File Location: /var/webconfig/htdocs/admin/diskusage.php

This page is going to be very simple, but, of course, would vary depending on the complexity of information it contains. Here too, we can copy another page to use as the template.

  cp /var/webconfig/htdocs/admin/hardware-report.php /var/webconfig/htdocs/admin/diskusage.php

Editing the new diskusage.php, we'll get rid of any non-relevant code and stick a single Iframe to pull in the CGI page that Philesight generates.

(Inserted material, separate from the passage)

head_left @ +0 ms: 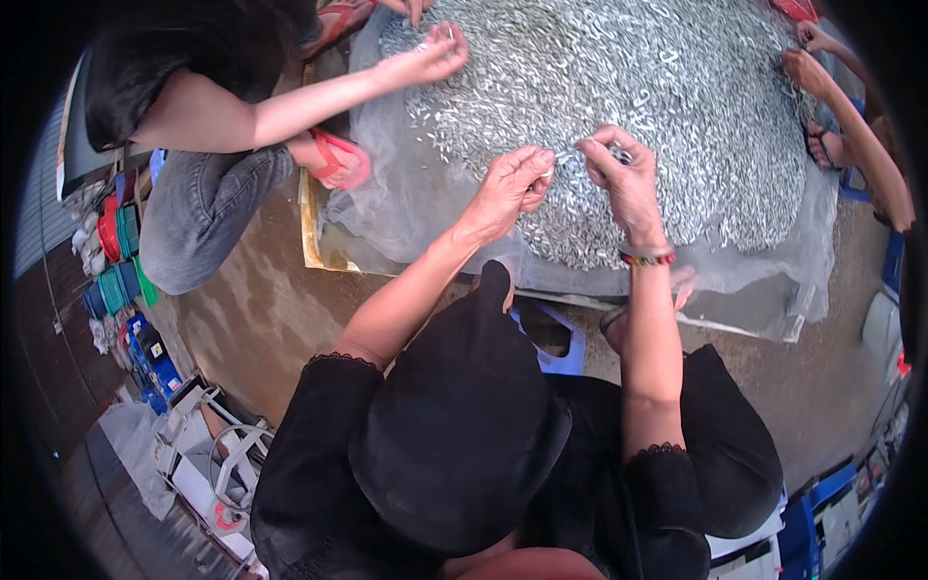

  // Copyright 2010 ClearFoundation.
  // This program is free software; you can redistribute it and/or
  // modify it under the terms of the GNU General Public License
  // as published by the Free Software Foundation; either version 2
  // of the License, or (at your option) any later version.
  // This program is distributed in the hope that it will be useful,
  // but WITHOUT ANY WARRANTY; without even the implied warranty of
  // GNU General Public License for more details.
  // You should have received a copy of the GNU General Public License
  // along with this program; if not, write to the Free Software
  // Foundation, Inc., 59 Temple Place - Suite 330, Boston, MA  02111-1307, USA.
  // Main
  WebDialogIntro(WEB_LANG_PAGE_TITLE, "/images/icon-status.png", WEB_LANG_PAGE_INTRO);
  // F U N C T I O N S
  // DisplayUsage
  function DisplayUsage()
      echo "";

A brief summary of the above, although it should be quite self-evident. First, we have our copyright and licensing comments.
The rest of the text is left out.